DATASET CONTENT below:

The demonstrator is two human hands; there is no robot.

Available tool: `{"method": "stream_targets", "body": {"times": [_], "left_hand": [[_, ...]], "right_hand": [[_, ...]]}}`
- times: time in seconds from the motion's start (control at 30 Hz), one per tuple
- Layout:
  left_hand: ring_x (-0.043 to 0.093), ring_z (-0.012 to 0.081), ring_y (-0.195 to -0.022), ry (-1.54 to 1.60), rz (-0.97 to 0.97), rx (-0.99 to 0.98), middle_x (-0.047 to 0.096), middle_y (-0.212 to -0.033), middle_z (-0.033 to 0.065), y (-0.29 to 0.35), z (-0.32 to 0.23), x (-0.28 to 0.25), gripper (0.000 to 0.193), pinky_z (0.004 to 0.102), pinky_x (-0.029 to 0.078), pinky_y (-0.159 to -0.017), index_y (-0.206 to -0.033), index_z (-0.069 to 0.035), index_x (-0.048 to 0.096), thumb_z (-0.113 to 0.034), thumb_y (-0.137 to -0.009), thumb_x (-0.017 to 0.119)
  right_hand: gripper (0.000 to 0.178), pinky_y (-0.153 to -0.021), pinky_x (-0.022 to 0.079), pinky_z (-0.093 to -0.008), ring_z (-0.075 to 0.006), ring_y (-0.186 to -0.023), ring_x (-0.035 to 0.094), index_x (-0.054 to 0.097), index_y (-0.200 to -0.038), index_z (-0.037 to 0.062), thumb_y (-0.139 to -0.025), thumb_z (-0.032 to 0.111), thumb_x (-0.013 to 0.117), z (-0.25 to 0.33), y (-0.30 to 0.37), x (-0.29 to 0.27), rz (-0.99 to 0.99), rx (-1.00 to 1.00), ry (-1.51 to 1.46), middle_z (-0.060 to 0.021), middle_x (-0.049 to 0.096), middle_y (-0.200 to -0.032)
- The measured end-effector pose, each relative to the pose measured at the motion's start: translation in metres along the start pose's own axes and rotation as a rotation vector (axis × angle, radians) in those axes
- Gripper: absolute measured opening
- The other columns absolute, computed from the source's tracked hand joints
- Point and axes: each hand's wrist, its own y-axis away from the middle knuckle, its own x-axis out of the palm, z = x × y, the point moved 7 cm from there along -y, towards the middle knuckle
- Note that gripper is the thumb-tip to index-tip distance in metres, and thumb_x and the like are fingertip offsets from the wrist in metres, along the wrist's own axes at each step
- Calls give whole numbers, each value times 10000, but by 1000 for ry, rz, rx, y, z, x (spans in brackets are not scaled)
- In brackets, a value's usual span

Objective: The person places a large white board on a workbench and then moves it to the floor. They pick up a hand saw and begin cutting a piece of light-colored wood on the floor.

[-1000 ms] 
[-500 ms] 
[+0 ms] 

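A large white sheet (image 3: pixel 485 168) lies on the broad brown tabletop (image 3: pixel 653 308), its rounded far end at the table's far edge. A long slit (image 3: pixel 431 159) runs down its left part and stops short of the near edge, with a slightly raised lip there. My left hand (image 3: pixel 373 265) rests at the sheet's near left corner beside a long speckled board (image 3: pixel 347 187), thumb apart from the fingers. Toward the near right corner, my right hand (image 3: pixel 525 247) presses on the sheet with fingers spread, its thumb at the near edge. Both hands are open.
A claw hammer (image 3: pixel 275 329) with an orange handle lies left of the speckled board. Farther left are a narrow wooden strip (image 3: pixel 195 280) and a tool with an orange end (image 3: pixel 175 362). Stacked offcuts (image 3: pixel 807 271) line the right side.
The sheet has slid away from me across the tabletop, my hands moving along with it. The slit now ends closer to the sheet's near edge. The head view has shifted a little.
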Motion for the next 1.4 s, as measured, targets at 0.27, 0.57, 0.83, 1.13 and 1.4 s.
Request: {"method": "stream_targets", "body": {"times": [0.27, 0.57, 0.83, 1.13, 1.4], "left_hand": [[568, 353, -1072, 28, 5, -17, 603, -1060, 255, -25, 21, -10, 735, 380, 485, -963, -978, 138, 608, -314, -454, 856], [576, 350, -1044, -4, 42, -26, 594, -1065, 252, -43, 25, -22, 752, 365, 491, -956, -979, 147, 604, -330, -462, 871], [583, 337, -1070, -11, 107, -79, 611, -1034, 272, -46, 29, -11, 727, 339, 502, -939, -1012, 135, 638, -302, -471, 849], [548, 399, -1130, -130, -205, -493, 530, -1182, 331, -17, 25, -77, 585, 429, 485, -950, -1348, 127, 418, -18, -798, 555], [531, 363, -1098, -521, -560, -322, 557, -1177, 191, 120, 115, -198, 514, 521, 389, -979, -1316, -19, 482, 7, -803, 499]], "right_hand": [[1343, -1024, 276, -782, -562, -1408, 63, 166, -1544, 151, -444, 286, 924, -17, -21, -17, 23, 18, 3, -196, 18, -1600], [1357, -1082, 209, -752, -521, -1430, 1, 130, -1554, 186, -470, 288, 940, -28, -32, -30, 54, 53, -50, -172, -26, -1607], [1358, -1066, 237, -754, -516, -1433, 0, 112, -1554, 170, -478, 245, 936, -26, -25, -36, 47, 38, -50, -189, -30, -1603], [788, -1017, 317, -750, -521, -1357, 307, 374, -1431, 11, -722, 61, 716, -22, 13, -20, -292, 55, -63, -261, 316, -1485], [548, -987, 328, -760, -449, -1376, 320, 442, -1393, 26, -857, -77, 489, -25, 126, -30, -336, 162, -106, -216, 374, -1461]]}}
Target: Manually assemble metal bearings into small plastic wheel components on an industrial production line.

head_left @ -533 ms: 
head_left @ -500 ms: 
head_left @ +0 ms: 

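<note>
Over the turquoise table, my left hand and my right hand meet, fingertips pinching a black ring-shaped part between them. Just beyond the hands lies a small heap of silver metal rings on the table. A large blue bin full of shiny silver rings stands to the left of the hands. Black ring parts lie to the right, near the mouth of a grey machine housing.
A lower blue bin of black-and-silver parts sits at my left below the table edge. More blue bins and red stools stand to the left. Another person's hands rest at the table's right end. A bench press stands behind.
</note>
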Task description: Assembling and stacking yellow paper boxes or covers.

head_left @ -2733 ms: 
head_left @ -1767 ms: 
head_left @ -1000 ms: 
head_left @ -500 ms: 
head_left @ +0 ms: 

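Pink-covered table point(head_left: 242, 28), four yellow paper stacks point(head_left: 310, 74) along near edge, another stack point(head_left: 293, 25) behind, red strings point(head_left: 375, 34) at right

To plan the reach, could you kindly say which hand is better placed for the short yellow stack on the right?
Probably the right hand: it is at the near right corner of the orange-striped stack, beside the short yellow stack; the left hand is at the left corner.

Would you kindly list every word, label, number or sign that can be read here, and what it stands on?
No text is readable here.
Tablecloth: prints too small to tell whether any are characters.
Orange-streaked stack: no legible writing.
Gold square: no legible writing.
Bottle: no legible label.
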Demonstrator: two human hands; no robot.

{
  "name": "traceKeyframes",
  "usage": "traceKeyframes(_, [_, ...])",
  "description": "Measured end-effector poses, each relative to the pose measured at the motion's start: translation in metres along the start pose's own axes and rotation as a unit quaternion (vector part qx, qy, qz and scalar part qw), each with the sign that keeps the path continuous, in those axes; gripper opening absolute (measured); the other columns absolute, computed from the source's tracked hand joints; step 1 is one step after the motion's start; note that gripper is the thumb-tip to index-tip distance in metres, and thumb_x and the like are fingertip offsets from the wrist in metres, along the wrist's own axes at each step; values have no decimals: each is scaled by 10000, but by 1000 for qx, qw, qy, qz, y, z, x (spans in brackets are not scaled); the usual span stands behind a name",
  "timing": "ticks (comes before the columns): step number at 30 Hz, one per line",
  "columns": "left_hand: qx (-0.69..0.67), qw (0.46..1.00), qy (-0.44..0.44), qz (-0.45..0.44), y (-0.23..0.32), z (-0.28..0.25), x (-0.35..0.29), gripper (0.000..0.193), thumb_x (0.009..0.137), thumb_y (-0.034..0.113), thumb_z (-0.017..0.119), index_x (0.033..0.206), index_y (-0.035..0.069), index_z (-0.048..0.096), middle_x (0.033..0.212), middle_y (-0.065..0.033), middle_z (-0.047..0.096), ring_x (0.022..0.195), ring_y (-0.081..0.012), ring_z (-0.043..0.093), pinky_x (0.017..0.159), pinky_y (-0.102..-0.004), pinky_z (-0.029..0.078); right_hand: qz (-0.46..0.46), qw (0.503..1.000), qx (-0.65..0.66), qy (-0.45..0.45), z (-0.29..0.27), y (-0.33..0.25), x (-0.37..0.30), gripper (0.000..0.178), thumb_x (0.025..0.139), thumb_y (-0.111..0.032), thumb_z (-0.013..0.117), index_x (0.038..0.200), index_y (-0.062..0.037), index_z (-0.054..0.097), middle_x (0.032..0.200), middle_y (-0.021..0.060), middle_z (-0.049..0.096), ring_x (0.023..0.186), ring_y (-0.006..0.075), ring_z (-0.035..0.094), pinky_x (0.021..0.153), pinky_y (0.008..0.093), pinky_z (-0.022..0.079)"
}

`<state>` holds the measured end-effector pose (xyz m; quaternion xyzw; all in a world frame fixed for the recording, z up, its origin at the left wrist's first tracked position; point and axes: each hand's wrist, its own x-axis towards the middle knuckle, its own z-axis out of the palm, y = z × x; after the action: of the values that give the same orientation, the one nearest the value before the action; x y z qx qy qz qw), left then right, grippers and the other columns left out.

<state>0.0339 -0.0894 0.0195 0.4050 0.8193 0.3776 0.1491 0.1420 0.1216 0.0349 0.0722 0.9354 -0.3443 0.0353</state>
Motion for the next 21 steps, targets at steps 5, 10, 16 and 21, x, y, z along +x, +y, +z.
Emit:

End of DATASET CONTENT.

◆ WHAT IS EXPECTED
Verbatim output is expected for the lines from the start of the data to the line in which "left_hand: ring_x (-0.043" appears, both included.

◆ EXERCISE RESPONSE
The demonstrator is two human hands; there is no robot.

Available tool: `{"method": "stream_targets", "body": {"times": [_], "left_hand": [[_, ...]], "right_hand": [[_, ...]]}}`
- times: time in seconds from the motion's start (control at 30 Hz), one per tuple
- Layout:
  left_hand: ring_x (-0.043 to 0.093), ring_z (-0.012 to 0.081), ring_y (-0.195 to -0.022), ry (-1.54 to 1.60), rz (-0.97 to 0.97), rx (-0.99 to 0.98), middle_x (-0.047 to 0.096), middle_y (-0.212 to -0.033), middle_z (-0.033 to 0.065), y (-0.29 to 0.35), z (-0.32 to 0.23), x (-0.28 to 0.25), gripper (0.000 to 0.193), pinky_z (0.004 to 0.102), pinky_x (-0.029 to 0.078), pinky_y (-0.159 to -0.017), index_y (-0.206 to -0.033), index_z (-0.069 to 0.035), index_x (-0.048 to 0.096), thumb_z (-0.113 to 0.034), thumb_y (-0.137 to -0.009), thumb_x (-0.017 to 0.119)

No additional response is required.